When Egypt’s current legislature gathered under the dome of the parliament building on January 10, 2016, the country completed the final step in its “democratic road map.” But simply convening as a parliament does not necessarily mean that the body is truly engaging in democratic practice; further analysis is necessary to examine the function of the parliament and the ability of members to uphold their sworn oath to respect rule of law and the interests of the Egyptian people. Thus, the Tahrir Institute for Middle East Policy (TIMEP) launched its Egypt Parliament Watch project to assess the performance of Egypt’s unicameral parliament, the House of Representatives, and the quality of the legislation it produces.
The project includes years of data collection and review of political developments in the country, and it builds on TIMEP’s Parliamentary Elections and Legislation Tracker projects, which provided comprehensive analysis of the 2015 elections and legislation passed by executive decrees under President Abdel-Fattah El Sisi.
This report serves as the third full session report in the ongoing project.

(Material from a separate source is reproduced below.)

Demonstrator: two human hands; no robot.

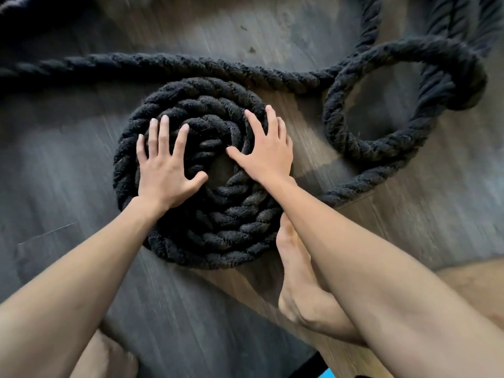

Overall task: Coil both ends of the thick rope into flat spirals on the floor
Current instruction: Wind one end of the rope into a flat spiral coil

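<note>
A thick black twisted rope lies on a dark wooden floor. One end is wound into a flat spiral (218, 230) of several turns in the middle of the view. My left hand (163, 165) presses flat on the spiral's left side, fingers spread. My right hand (266, 151) presses flat on its right side, fingers spread, thumb near the centre. Neither hand grips the rope. From the spiral the rope runs right into a loose loop (381, 105), then away to the upper right.
Another stretch of the rope (136, 62) crosses the floor just beyond the spiral, from the left edge toward the loop. A bare foot (294, 263) rests against the spiral's near right edge. Bare floor (68, 165) lies to the left.
</note>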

Along with the others in the Egypt Parliament Watch series, it provides analysis on the parliament with sections on parliamentary performance and legislation, along with appendices detailing a timeline of the third session and the report’s methodology.
This section reviews the parliament’s performance based on four key indicators, describing relevant developments and providing analysis and areas of concern.
The indicators include:
Checks and Balances: Was the parliament able to act as an effective check and balance to the executive, the judiciary, and other state institutions?
Accountability: Did members of parliament restrict their activity in accordance with existing statutes and bylaws, and did parliament implement equitable mechanisms to sanction members who did not?
Public Engagement and Transparency: Did the parliament make its activities known to the public and seek to engage with its constituencies to ensure effective representation?
Legislative Capacity: Was the parliament able to craft sound legislation in compliance with international and constitutional law?
In line with TIMEP’s previous legislation tracker project, this section provides an English-language register of laws passed by parliament during the session. This section also features a spotlight of some of the most notable pieces of legislation; additional detail on these laws is available via the TIMEP Law Briefs, a separate output which complements this EPW report.
It is TIMEP’s hope that this report and the analysis found herein will be of use to those interested in Egypt’s progress toward more democratic representation, which was and has been a key demand since the 2011 revolution. As with all of TIMEP’s work, the report is intended to inform policies that will support the role of truly democratic institutions as part of a holistic policy program that holds human rights and rule of law as both inherently valuable and integral to security, stability, and prosperity.